Posted to commits@gobblin.apache.org by su...@apache.org on 2019/11/25 22:45:14 UTC
[incubator-gobblin] branch master updated: [GOBBLIN-978] Use job
start time instead of flow start time to kill jobs stuck in ORCHESTRATED
state[]
This is an automated email from the ASF dual-hosted git repository.
suvasude pushed a commit to branch master
in repository https://gitbox.apache.org/repos/asf/incubator-gobblin.git
The following commit(s) were added to refs/heads/master by this push:
new 10b7333 [GOBBLIN-978] Use job start time instead of flow start time to kill jobs stuck in ORCHESTRATED state[]
10b7333 is described below
commit 10b73339187e85c03924143d923699e9bfc9b770
Author: sv2000 <su...@gmail.com>
AuthorDate: Mon Nov 25 14:45:06 2019 -0800
[GOBBLIN-978] Use job start time instead of flow start time to kill jobs stuck in ORCHESTRATED state[]

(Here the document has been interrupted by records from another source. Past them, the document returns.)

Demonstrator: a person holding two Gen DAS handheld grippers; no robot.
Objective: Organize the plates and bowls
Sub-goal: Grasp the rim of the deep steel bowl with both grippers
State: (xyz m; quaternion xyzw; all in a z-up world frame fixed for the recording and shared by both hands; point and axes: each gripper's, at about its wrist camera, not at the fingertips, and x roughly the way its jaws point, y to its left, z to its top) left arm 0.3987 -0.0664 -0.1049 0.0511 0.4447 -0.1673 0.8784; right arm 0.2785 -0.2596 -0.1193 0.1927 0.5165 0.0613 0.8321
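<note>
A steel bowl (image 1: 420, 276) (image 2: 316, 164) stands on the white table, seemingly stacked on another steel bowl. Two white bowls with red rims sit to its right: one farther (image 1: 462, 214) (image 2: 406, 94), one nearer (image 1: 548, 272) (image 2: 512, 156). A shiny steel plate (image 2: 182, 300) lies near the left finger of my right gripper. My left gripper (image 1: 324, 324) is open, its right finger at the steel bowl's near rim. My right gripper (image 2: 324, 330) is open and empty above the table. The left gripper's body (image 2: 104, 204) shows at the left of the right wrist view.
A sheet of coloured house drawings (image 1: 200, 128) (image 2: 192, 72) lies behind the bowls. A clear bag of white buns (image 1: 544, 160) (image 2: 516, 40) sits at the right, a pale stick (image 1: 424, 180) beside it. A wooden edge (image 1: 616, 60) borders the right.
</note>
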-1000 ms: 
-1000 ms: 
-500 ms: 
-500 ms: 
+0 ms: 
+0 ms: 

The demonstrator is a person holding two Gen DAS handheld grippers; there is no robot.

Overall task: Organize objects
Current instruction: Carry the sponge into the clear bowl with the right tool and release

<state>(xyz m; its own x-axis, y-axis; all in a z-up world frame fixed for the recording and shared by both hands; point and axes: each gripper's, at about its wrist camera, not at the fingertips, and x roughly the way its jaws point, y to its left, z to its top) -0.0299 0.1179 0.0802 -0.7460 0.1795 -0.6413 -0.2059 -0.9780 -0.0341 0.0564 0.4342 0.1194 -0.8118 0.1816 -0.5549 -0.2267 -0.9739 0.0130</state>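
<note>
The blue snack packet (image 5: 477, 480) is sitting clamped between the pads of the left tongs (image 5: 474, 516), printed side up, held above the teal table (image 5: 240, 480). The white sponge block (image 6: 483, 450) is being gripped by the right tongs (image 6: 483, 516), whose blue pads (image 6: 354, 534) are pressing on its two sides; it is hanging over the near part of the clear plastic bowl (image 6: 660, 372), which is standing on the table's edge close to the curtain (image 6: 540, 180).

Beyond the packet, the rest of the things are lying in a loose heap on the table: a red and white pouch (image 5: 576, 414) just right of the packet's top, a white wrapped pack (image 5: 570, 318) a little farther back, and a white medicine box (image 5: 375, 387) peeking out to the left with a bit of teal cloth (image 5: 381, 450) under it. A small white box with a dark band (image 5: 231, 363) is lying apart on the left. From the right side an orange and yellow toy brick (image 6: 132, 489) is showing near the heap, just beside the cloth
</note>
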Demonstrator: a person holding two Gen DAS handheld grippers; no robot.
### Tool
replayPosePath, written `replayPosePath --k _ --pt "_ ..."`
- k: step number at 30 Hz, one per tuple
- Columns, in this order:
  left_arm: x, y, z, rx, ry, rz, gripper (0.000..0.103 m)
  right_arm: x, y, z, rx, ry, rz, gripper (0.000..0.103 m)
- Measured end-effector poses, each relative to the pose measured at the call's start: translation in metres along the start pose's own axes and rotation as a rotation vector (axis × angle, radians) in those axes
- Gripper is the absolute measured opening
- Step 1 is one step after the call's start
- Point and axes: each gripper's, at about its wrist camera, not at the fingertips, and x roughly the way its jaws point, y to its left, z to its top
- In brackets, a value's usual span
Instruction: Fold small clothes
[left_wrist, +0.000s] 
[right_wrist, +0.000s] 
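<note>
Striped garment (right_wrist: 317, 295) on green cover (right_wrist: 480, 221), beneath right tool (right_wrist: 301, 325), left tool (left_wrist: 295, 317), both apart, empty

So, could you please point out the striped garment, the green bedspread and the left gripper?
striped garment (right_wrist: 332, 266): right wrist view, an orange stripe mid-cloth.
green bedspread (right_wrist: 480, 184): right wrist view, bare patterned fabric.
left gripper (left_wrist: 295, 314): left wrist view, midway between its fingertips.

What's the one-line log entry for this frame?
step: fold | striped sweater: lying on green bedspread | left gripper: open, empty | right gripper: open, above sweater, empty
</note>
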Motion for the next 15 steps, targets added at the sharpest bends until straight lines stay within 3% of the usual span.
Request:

Closes #2825 from sv2000/killOrphanedJob
---
.../gobblin/configuration/ConfigurationKeys.java | 8 +++---
.../apache/gobblin/runtime/api/SpecProducer.java | 4 +++
.../service/modules/orchestration/DagManager.java | 19 +++++++++----
.../modules/orchestration/DagManagerUtils.java | 32 ++++++++++++++++------
.../monitoring/KafkaAvroJobStatusMonitor.java | 2 +-
.../modules/orchestration/DagManagerFlowTest.java | 4 +--
.../modules/orchestration/DagManagerTest.java | 2 +-
7 files changed, 49 insertions(+), 22 deletions(-)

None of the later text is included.